Nexium is a prescription medication used to treat gastroesophagal reflux disease (or heartburn, as it is more commonly known). It does this by inhibiting a proton pump, or in other words, by stopping the stomach from secreting stomach acid. By many reports, it is quite good at that, and has relatively minimal side effects. Although heartburn might seem like a minor condition, it can become quite serious if untreated, so Nexium can be a quite important medication.
The two above writeups covered much of the pharmacology of Nexium, and I thought they covered everything that needed to be said on the matter. But by serendipity, right after reading them, someone posted about HeadOn, a chapstick like medicine that suggests, without stating, that it cures headaches, even though it provides no mechanism for doing so. This inspired me to write a little bit on the economics and sociology of Nexium.
Nexium is, as of 2013, the second most prescribed drug in terms of sales and the 5th most prescribed drug in terms of units. Yearly sales of Nexium in the United States ran to 5.97 billion dollars, which is greater than the GDP of Liechtenstein, and thus of 44 other independent countries with a GDP less than that of Liechtenstein. 5.97 billion dollars is also 50% greater than the cost of a Nimitz Class Aircraft Carrier. It is enough to buy eight B-2 Stealth Bombers, and is more than twice the cost of the Curiosity rover program. I could come up with more examples, but the point that 6 billion dollars is a lot of money doesn't need much embellishment.
As was mentioned in the above write-ups, Nexium is a derivative of Prilosec. Prilosec is a drug with the same indications and action as Nexium. The difference is that Nexium is one of the specific isomers contained in prilosec, which is a mixture of slightly different forms of the same structure. The Nexium form is the most active (or only active form), so by taking it, you get the same effect with a smaller dosage. But that leads to the question of how much difference there is between taking a certain dose of Nexium and the same dosage contained in Prilosec. And that question has been answered,through a scientific study: after five days of treatment, Nexium had shown a benefit in 68.4% of patients, versus 62% of patients who were taking Prilosec. That means that if you have a group of sixteen patients, 10 of them will show a benefit from Prilosec but 11 of them will show a benefit from Nexium. Although this is statistically significant, it is probably not therapeutically significant for most patients.
With this rather narrow difference, there are a lot of questions about why exactly Nexium is so popular. The obvious answer is that the company that owns the patent on Nexium (Prilosec being out of patent) has marketed quite aggressively both to the public and to medical professionals. It is not cynical to take this as an example of how marketing has corrupted the practice of medicine, and not in a small degree either: 6 billion dollars a year is, as stated, a lot of money.
The 6 billion dollar figure also only covers the direct cost of the medication.
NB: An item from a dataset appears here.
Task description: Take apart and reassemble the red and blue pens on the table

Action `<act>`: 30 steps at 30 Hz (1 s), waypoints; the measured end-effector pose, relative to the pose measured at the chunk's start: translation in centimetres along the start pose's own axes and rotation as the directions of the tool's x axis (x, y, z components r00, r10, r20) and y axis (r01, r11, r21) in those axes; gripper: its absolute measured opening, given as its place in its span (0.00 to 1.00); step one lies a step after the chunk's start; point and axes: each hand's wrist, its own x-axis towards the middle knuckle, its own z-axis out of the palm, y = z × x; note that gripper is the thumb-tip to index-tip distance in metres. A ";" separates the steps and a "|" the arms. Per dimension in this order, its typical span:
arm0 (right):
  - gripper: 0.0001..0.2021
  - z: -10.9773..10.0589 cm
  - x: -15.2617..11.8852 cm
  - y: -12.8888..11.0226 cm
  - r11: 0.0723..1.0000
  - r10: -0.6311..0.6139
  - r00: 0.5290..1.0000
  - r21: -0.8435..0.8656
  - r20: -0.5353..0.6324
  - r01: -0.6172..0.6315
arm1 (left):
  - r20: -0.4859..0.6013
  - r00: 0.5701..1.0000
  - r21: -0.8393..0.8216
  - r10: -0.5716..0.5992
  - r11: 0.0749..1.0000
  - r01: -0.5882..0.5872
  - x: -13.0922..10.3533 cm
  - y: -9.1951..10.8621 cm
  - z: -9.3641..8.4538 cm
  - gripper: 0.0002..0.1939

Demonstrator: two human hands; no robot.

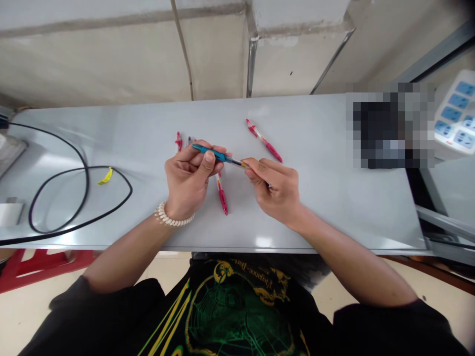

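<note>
My left hand [188, 185] is closed on a blue pen barrel [219, 156], held level above the table with its thumb along the side. From the barrel's right end sticks out a thin clear pen refill [235, 162] with dark ink. My right hand [277, 189] pinches the yellowish far end of that refill between thumb and fingertips. Below the hands lies a red pen [222, 197], its upper part hidden by my left hand. Another red pen [179, 142] lies behind that hand, partly covered. A red and clear pen [264, 140] rests slantwise, farther back on the right.
On the left, a black cable [87, 173] loops over the grey table [334, 207], with a yellow tag [106, 176] on it. A white power strip [457, 116] and a blurred-out dark object [384, 131] are at the right. The wall [218, 64] stands behind the table.
</note>
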 end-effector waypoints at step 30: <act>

Nexium, despite having the same effects, the same side-effects, and the same toxicity, is a prescription drug, while Prilosec is an Over The Counter medication. This means that Nexium has added costs, the cost of needing to visit a doctor and get a prescription. So we can imagine parallel circumstances: someone with a full time job with health insurance sees a commercial for Nexium, and decides to ask their doctor about it. Meanwhile, someone who works in an uninsured job or otherwise has no health insurance sees an ad for Prilosec (featuring, in a demographically telling moment, Larry the Cable Guy) and goes down to the local Walgreens and buys some Prilosec. Ironically enough, the first person has been rewarded with resources that can only be exchanged for something that is symbolically better than what the second person has. It is situations like this that make the already confusing debate about health care costs even more confusing, because there is an undeniable symbolic and psychological element in how people use pharmaceuticals.
There is no problem with Nexium: it seems to be a useful medication without many downsides that can treat a serious condition. On the other hand, the success of this medication leads to many questions about the economic costs and benefits of prescription medications.